» WHAT THE TASK ASKS: Only the pictures should be left out; repeat the rest of the data exactly.

» RAW DATA:
####################

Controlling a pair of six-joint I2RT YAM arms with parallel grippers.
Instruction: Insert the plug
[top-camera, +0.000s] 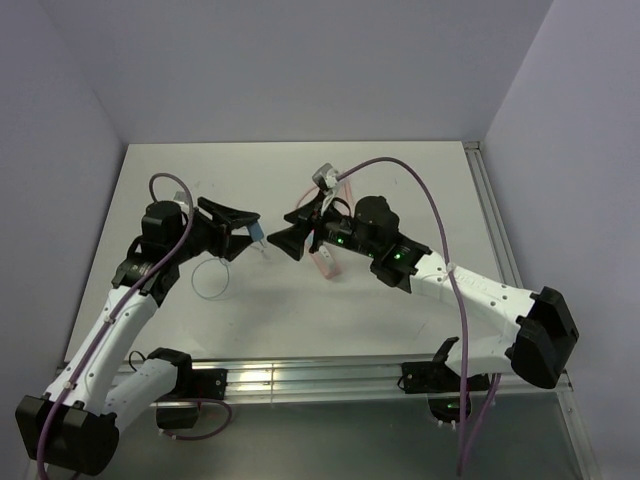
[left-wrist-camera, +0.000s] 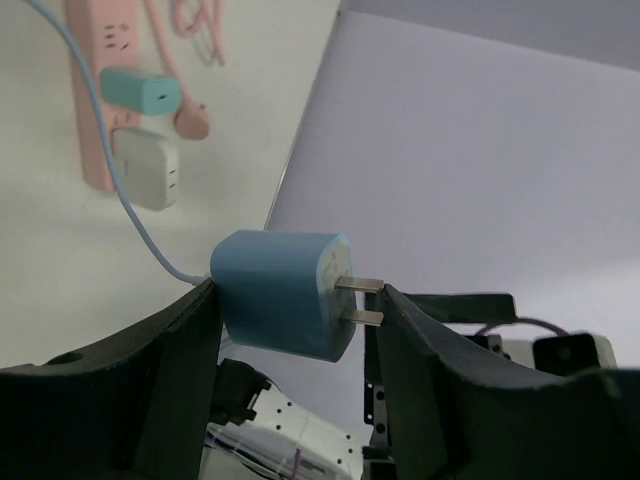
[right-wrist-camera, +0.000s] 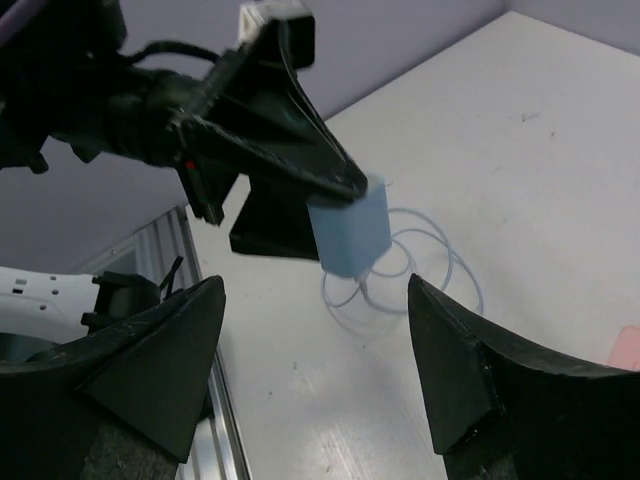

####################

» RESULT OF THIS EXERCISE:
Controlling a pair of six-joint I2RT YAM arms with parallel grippers.
Instruction: Insert the plug
[top-camera, +0.000s] 
[left-wrist-camera, +0.000s] 
[right-wrist-camera, +0.000s] 

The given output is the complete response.